■ **Exercise objective**: The reply should repeat all of the data word for word, with no pictures.

■ **Supplied material**:

-.-.-

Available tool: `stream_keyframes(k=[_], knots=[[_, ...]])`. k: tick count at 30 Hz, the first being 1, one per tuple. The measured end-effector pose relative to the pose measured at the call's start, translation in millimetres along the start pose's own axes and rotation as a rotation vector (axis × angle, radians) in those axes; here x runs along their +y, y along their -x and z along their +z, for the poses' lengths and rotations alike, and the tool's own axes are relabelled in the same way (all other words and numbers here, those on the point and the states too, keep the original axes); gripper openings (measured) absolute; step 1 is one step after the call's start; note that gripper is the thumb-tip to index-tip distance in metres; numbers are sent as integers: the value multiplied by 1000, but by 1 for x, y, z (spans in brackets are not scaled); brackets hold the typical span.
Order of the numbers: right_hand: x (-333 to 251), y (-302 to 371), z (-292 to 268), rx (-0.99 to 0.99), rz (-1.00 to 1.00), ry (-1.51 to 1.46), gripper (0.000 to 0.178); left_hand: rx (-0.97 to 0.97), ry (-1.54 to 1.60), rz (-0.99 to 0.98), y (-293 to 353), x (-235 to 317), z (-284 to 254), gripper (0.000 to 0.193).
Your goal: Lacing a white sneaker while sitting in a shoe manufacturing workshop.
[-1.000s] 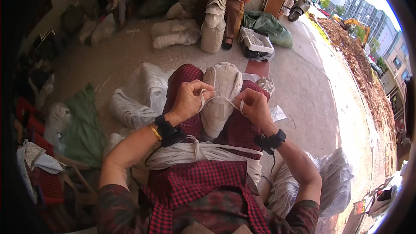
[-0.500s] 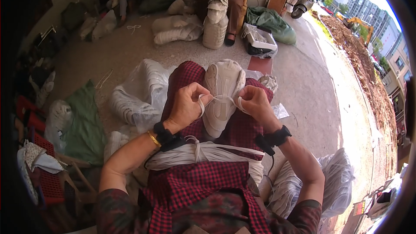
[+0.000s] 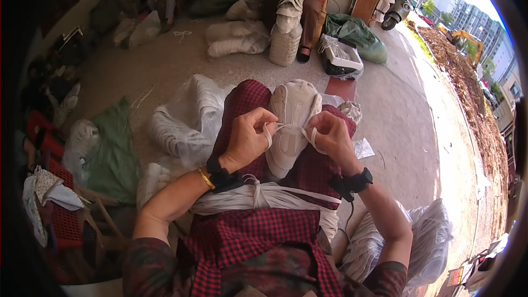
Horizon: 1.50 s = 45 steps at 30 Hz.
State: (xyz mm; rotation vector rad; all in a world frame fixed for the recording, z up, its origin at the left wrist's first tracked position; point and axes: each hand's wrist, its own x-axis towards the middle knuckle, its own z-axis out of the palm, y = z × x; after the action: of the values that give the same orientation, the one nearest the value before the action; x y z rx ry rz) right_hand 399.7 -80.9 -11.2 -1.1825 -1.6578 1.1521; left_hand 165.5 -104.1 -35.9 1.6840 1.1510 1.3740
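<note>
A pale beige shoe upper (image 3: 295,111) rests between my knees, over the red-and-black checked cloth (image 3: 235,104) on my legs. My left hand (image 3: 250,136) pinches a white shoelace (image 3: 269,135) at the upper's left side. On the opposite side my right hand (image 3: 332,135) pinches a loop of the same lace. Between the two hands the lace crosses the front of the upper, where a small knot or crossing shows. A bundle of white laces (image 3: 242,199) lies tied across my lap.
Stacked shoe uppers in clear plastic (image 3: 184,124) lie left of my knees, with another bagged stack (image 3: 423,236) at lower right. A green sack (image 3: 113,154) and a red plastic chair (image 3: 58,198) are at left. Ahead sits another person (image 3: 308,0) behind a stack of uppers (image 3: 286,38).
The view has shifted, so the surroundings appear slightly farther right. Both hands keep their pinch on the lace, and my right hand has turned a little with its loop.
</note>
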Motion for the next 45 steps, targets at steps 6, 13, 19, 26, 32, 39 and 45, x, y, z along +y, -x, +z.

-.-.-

■ **Response to the exercise**:
Available tool: `stream_keyframes(k=[_], knots=[[_, ...]])`. k: tick count at 30 Hz, the first being 1, one per tuple. The measured end-effector pose relative to the pose measured at the call's start, translation in millimetres along the start pose's own axes and rotation as a rotation vector (axis × angle, radians) in those axes; here x runs along their +y, y along their -x and z along their +z, for the poses' lengths and rotations alike, and the tool's own axes are relabelled in the same way (all other words and numbers here, those on the point and the states too, keep the original axes); gripper openings (measured) absolute; step 1 is one step after the call's start; note that gripper is the thumb-tip to index-tip distance in metres; numbers are sent as integers: the value multiplied by 1000, but by 1 for x, y, z (spans in brackets are not scaled); brackets hold the typical span.
Order of the numbers: right_hand: x (-333 to 251), y (-302 to 371), z (-292 to 268), rx (-0.99 to 0.99), rz (-1.00 to 1.00), ry (-1.51 to 1.46), gripper (0.000 to 0.178); left_hand: rx (-0.97 to 0.97), ry (-1.54 to 1.60), rz (-0.99 to 0.98), y (-293 to 353), x (-235 to 317), z (-284 to 254), gripper (0.000 to 0.193).
Your goal: Lacing a white sneaker while sitting in a shoe manufacturing workshop.
[-1.000s] 
[-0.500s] 
[+0.000s] 
Horizon: 1.50 s = 45 steps at 30 Hz.
State: (xyz mm; rotation vector rad; all in a world frame fixed for the recording, z up, its origin at the left wrist's first tracked position; point and axes: each hand's wrist, its own x-axis towards the middle knuckle, its own z-axis out of the palm, y = z × x; after the action: of the values that give the same orientation, the one nearest the value before the action; x y z rx ry rz) right_hand 399.7 -80.9 -11.2 -1.1825 -1.6578 1.1521; left_hand 165.5 -104.1 -35.9 1.6840 1.1510 1.3740
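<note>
A pale beige shoe upper (image 3: 295,111) rests between my knees, over the red-and-black checked cloth (image 3: 235,104) on my legs. My left hand (image 3: 250,136) pinches a white shoelace (image 3: 269,135) at the upper's left side. On the opposite side my right hand (image 3: 332,135) pinches a loop of the same lace. Between the two hands the lace crosses the front of the upper, where a small knot or crossing shows. A bundle of white laces (image 3: 242,199) lies tied across my lap.
Stacked shoe uppers in clear plastic (image 3: 184,124) lie left of my knees, with another bagged stack (image 3: 423,236) at lower right. A green sack (image 3: 113,154) and a red plastic chair (image 3: 58,198) are at left. Ahead sits another person (image 3: 308,0) behind a stack of uppers (image 3: 286,38).
The view has shifted, so the surroundings appear slightly farther right. Both hands keep their pinch on the lace, and my right hand has turned a little with its loop.
</note>
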Motion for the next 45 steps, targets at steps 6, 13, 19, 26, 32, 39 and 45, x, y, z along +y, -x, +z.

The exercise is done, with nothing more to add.